» **What is being asked**: Every line of the listing must be reproduced as it stands. Leave the images behind.

» **Collected material**:

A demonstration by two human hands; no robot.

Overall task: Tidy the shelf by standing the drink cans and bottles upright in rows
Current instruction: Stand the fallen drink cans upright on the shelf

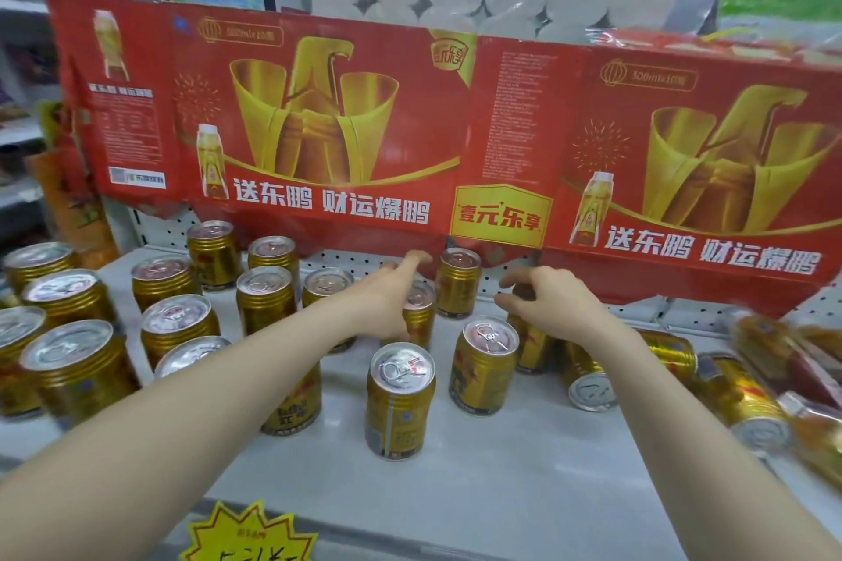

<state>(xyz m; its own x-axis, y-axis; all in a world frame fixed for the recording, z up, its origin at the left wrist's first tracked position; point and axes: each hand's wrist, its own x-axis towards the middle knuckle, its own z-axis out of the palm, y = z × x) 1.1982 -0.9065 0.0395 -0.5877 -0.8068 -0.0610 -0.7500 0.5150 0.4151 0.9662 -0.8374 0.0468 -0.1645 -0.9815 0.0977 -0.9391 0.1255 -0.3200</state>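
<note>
Forearms (205, 401) are reaching over the shelf (501, 483).
Left hand (387, 301) fingers are grasping the middle can (421, 319); right hand (551, 305) fingers are grasping the neighbour can (531, 351).

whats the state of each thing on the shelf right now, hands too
left cans, upright, in rough rows
front can, upright, untouched
back can, upright
middle can, upright, partly behind left hand
left hand, against middle can, grip hidden
right hand, fingers curled over held can
held can, appears upright
right cans, lying on their sides
bottles, lying, blurred
</note>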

» **Answer section**:
A demonstration by two human hands; no robot.

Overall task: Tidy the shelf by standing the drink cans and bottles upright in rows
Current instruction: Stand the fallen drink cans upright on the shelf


<state>(xyz m; its own x-axis, y-axis; all in a world frame fixed for the recording, z up, its origin at the left wrist's first tracked position; point and axes: each hand's wrist, its own x-axis towards the middle knuckle, its own z-axis out of the palm, y = z × x) 1.1982 -0.9065 0.0395 -0.5877 -0.8068 -0.0610 -0.7500 0.5150 0.4151 0.9662 -0.8374 0.0468 -0.1645 -0.9815 0.0977 -0.9391 0.1255 -0.3200</state>
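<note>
Forearms (205, 401) are reaching over the shelf (501, 483).
Left hand (387, 301) fingers are grasping the middle can (421, 319); right hand (551, 305) fingers are grasping the neighbour can (531, 351).

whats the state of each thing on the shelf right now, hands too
left cans, upright, in rough rows
front can, upright, untouched
back can, upright
middle can, upright, partly behind left hand
left hand, against middle can, grip hidden
right hand, fingers curled over held can
held can, appears upright
right cans, lying on their sides
bottles, lying, blurred
</note>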

This response is done.